It’s been a rough week in the Philadelphia area. We started with I think 8 or so inches of snow on Monday, then we got serious ice on Wednesday. There have been tons of people with fallen trees, downed power lines, and no electricity. Luckily, I’ve had power, and haven’t had to go anywhere! But, one of the things I did need to do was brave the snow and ice to save some of my trees.
When the snow comes down like it did on Monday, wet and packable, it can be absolutely beautiful. It sticks to the trees and makes everything look magical. But that heavy snow can do serious damage to your trees and plants. The weight of the snow crushes the branches, breaking, or sometimes permanently damaging, the plant. Thankfully, you can take some steps to deal with the snow, and that’s just what I did this week, before the ice came.

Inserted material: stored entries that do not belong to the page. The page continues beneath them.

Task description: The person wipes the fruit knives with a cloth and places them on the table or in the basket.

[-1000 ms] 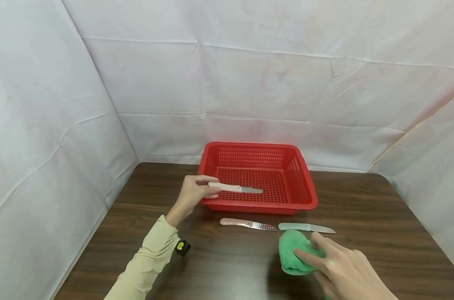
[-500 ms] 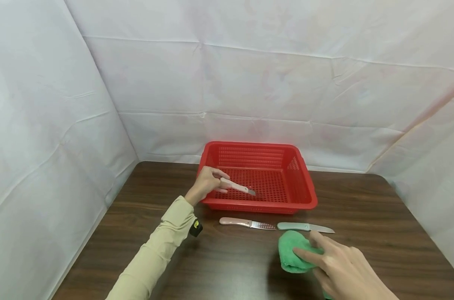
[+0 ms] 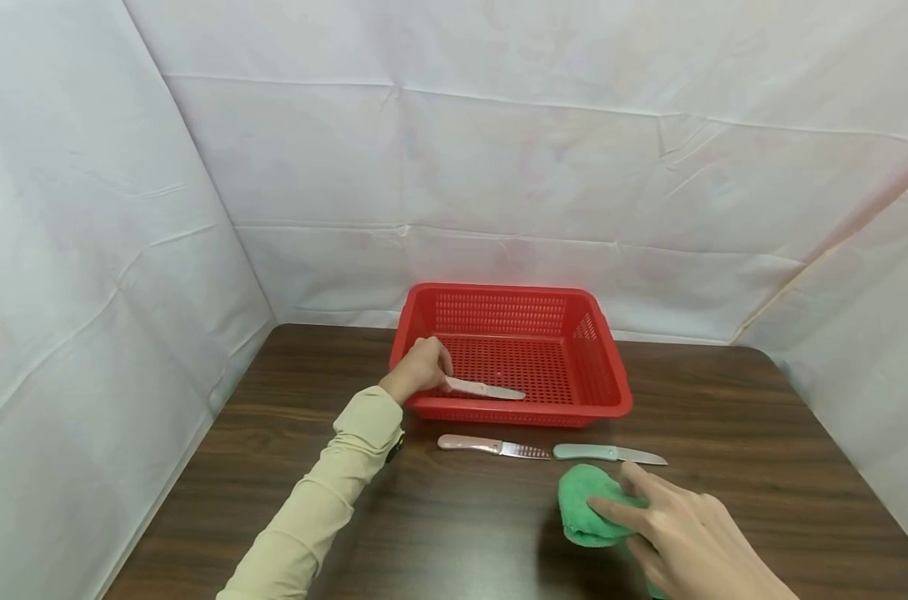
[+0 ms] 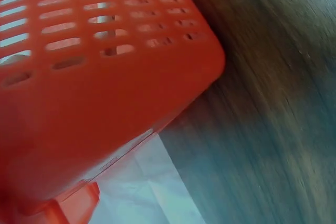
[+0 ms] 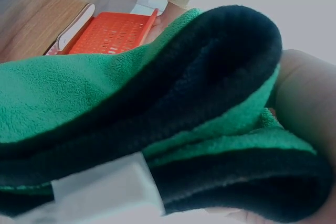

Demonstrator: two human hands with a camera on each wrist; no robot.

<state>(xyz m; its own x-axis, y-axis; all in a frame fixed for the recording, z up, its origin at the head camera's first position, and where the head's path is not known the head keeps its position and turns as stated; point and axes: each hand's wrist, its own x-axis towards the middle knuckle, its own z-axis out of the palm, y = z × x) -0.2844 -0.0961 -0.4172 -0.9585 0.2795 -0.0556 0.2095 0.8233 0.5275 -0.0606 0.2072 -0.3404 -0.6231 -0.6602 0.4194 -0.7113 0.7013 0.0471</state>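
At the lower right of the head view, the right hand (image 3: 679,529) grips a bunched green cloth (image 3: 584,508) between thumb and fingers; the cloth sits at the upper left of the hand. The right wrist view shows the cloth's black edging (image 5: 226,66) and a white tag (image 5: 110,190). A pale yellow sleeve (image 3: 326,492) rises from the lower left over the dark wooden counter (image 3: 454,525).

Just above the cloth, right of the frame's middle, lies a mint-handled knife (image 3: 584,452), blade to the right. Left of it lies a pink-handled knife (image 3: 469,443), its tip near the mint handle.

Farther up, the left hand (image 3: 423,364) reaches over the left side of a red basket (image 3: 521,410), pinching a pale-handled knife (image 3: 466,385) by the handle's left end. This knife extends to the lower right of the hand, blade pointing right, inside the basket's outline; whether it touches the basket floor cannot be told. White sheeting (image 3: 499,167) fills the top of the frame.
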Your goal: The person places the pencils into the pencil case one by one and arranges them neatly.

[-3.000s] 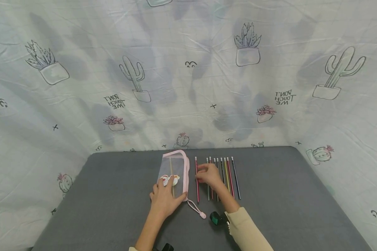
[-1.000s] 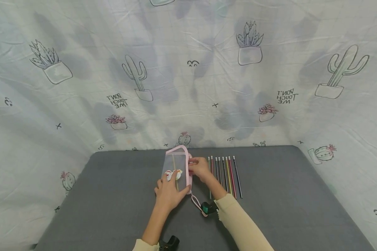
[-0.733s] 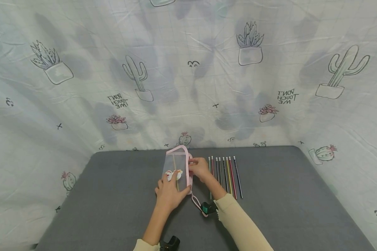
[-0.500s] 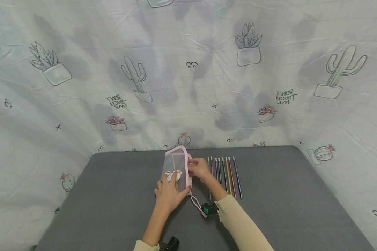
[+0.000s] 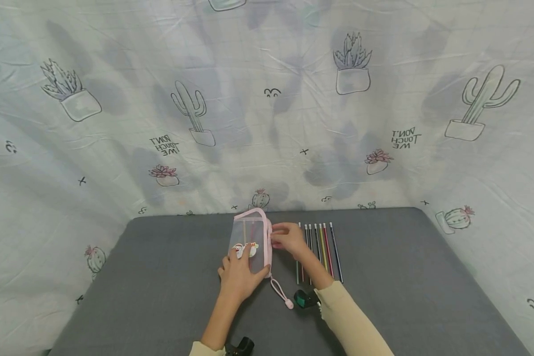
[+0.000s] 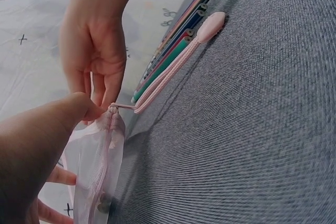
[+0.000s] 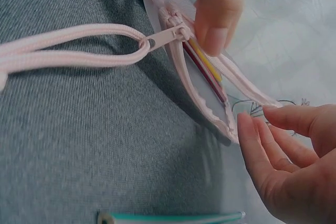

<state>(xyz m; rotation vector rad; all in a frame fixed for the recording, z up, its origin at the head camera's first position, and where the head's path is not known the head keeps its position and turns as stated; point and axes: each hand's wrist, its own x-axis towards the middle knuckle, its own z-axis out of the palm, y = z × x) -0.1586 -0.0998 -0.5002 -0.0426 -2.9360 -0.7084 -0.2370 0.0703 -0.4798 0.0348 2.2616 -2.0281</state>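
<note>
A clear mesh pencil case [image 5: 256, 230] with pink trim lies under my left hand [image 5: 239, 279]. That hand grips its near end, with the thumb beside the zipper pull [image 7: 165, 38] and the fingers across the mesh. The zipper gapes, and a yellow pencil [image 7: 207, 62] and a dark red pencil [image 7: 202, 72] show inside. My right hand [image 5: 292, 241] is at the case's right edge. In the right wrist view its thumb and fingers stand apart close to the pink opening, holding nothing; whether they touch the trim I cannot tell.
Several pencils [image 5: 327, 247] lie in a row on the grey tabletop [image 5: 160, 287], right of the case and partly behind the right arm. A pink cord loop [image 5: 281, 291] trails from the zipper. A printed cloth [image 5: 267, 123] hangs behind the table.
The red pencil left of the row has gone from the tabletop into the case, carried by my right hand. That hand has just drawn back slightly right. The case sits slightly farther right than before.
</note>
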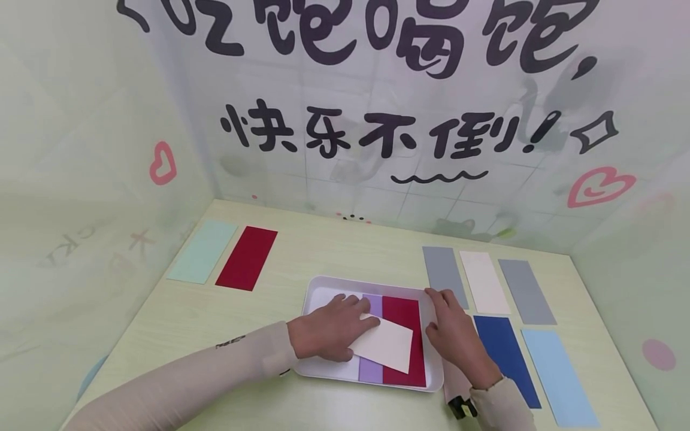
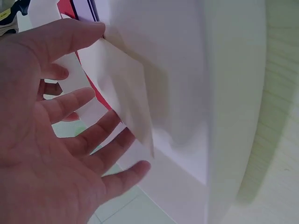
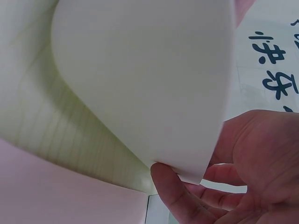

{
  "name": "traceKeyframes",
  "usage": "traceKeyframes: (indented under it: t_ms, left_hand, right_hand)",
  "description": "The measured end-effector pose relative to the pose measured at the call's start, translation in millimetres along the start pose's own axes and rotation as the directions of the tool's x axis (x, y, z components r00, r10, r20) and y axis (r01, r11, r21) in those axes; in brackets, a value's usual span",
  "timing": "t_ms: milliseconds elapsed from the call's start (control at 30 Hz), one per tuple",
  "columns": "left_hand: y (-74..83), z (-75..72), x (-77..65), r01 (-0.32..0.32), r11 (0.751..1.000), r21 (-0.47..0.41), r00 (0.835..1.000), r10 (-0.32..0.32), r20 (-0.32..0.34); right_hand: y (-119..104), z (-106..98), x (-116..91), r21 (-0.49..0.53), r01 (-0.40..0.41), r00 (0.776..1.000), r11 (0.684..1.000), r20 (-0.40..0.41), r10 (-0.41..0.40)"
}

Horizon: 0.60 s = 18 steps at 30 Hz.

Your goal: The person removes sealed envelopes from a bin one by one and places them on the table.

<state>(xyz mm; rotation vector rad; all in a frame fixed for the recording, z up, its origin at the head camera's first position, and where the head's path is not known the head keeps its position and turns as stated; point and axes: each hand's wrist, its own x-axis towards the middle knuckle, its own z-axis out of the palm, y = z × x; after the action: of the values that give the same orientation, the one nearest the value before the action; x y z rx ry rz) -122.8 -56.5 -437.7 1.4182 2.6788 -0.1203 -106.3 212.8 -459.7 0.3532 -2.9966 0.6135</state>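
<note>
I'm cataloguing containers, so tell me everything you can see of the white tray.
The white tray is a shallow rectangle with rounded corners and low raised walls, smooth as if plastic. It sits open side up on the table, long sides running roughly left to right in the head view. Inside, a lavender card lies next to a red card, both partly covered by a cream card. The right hand grips its right end near the far corner.
</note>
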Motion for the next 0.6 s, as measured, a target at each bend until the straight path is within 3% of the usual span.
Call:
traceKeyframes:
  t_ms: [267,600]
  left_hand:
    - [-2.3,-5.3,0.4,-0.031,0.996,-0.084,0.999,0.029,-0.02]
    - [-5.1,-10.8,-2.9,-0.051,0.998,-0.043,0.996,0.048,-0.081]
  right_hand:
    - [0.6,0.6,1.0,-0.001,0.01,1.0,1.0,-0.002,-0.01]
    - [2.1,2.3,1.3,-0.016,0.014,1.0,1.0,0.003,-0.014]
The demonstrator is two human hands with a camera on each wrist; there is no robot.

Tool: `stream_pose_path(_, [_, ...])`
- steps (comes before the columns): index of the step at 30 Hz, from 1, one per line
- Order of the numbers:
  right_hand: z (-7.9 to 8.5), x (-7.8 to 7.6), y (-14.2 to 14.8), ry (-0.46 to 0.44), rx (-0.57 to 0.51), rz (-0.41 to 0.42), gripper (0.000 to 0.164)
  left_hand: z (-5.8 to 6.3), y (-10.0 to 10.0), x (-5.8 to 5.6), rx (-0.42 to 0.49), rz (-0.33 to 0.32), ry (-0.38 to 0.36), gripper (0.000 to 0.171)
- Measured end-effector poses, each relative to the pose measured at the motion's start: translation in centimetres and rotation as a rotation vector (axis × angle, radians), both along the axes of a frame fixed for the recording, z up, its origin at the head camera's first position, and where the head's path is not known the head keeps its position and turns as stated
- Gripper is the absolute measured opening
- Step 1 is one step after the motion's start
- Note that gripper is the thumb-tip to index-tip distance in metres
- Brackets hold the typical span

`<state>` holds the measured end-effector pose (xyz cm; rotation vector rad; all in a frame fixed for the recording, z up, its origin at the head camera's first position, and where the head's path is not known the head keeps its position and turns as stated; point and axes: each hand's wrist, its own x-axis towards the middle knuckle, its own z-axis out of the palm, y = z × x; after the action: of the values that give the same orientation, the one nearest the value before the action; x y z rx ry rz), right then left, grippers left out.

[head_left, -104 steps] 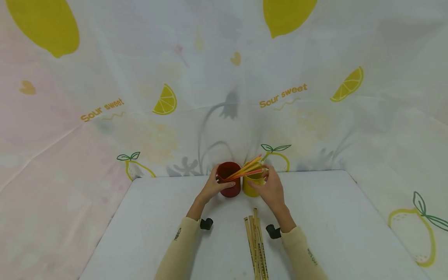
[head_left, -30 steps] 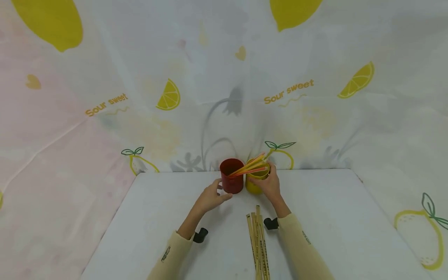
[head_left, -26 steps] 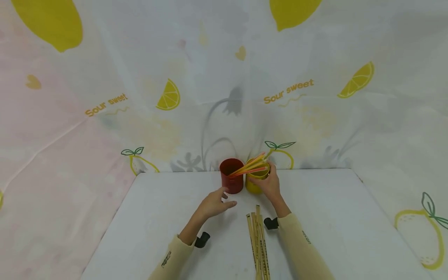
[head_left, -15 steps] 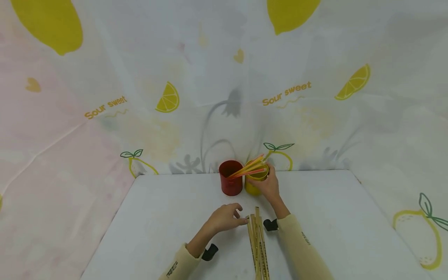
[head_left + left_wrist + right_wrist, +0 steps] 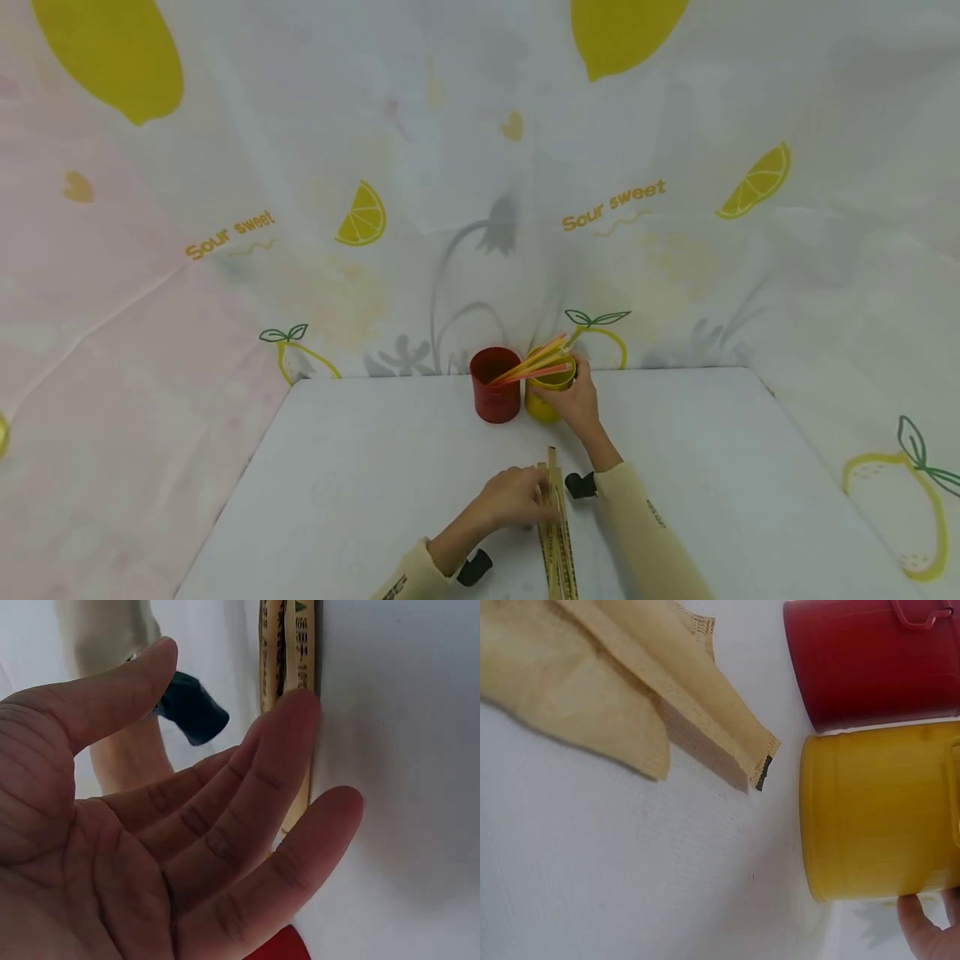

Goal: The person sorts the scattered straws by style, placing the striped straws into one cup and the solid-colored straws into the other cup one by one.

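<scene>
Basically, head view: L hand (image 5: 510,500) is low over the packets (image 5: 555,554) on the table (image 5: 360,483), fingers bent down & hiding part of them; can't tell from here if they touch. R hand (image 5: 579,404) has its grip round the yellow cup (image 5: 542,409), which is upright nr the table's back edge. Red cup (image 5: 495,406) stands upright just to its L, w/ straws (image 5: 532,365) in it, pink, orange & yellow; they lean R, free ends jutting over the yellow cup's mouth. Packets are a loose bunch, narrow, tan, w/ dark print, lying in front of the cups & running out of frame at bottom. Behind: pale cloth (image 5: 450,100) printed w/ lemons (image 5: 112,58) & "Sour sweet" lettering (image 5: 615,197). Cream sleeves (image 5: 651,527), & a black mount (image 5: 474,568) at ea. wrist.

L wrist view: palm side of L hand, grip released, thumb well apart from the other fingers, which are gently bent. Packets run just behind the fingertips, print showing; red cup's a sliver at bottom. R sleeve & its mount are in bkgd, partly hidden.

R wrist view: yellow cup fills R side, seen sideways; red cup just beside it at top, w/ a wire loop (image 5: 917,628). Packet ends come in from upper L & stop short of both cups. Only a bit of R hand shows, lower R corner, against yellow cup's side.
</scene>
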<state>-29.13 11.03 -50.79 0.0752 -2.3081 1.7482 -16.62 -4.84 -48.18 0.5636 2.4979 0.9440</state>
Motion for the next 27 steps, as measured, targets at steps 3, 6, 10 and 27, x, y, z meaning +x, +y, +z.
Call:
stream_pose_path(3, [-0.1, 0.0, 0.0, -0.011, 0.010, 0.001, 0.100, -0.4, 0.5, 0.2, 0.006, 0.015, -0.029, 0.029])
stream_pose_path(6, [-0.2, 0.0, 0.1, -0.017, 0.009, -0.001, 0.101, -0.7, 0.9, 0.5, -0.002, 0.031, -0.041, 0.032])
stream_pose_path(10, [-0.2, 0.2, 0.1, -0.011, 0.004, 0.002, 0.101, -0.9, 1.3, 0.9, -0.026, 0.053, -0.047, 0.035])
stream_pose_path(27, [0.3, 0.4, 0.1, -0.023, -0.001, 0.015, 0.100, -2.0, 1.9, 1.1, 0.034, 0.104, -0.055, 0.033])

Once the snow stopped, and I saw how badly the trees were crushed, I went outside with my trusty broom and tried to get as much snow off as possible. It’s really a pretty easy job…usually. You just start by brushing off as much as you can from the tree. Sometimes, that’s enough for the branches to bounce back into shape. But, with the snow we had, I had to take it a step further. I had to shake some of the branches, pushing them around to try and get the snow to fall. Unfortunately, the best leverage is usually under the tree, where you get rained on, or snowed on in this case, coming out soaking wet. And trust me, you won’t need to go to the gym afterwards, it’s great cardio! 🙂
Getting that snow off as quickly as possible can save the trees and plants. The extra weight very easily breaks tender branches. And, even if the branches aren’t broken, they can be damaged, sometimes even permanently bent one way or another. The faster you can get the weight off so they can return to normal, the more likely you can save the shape, and also the more likely the branches won’t break. The branches may need to be cut eventually if they are stuck a certain way, and the tree may also need a severe prune, or worse. But save that for later, after the tree has had a chance to try and bounce back. Then you can assess the damages.
So the next time you get a snow storm, unfortunately you may need to venture out for a little while. But, in the spring, when the garden looks great and you’ve forgotten about the snow, it will be all worth it.
If you experienced storms in your area, I hope you were safe this week, and this winter for that matter! It’s been a cold and snowy one! I love the snow, but….when is it spring?!?!?!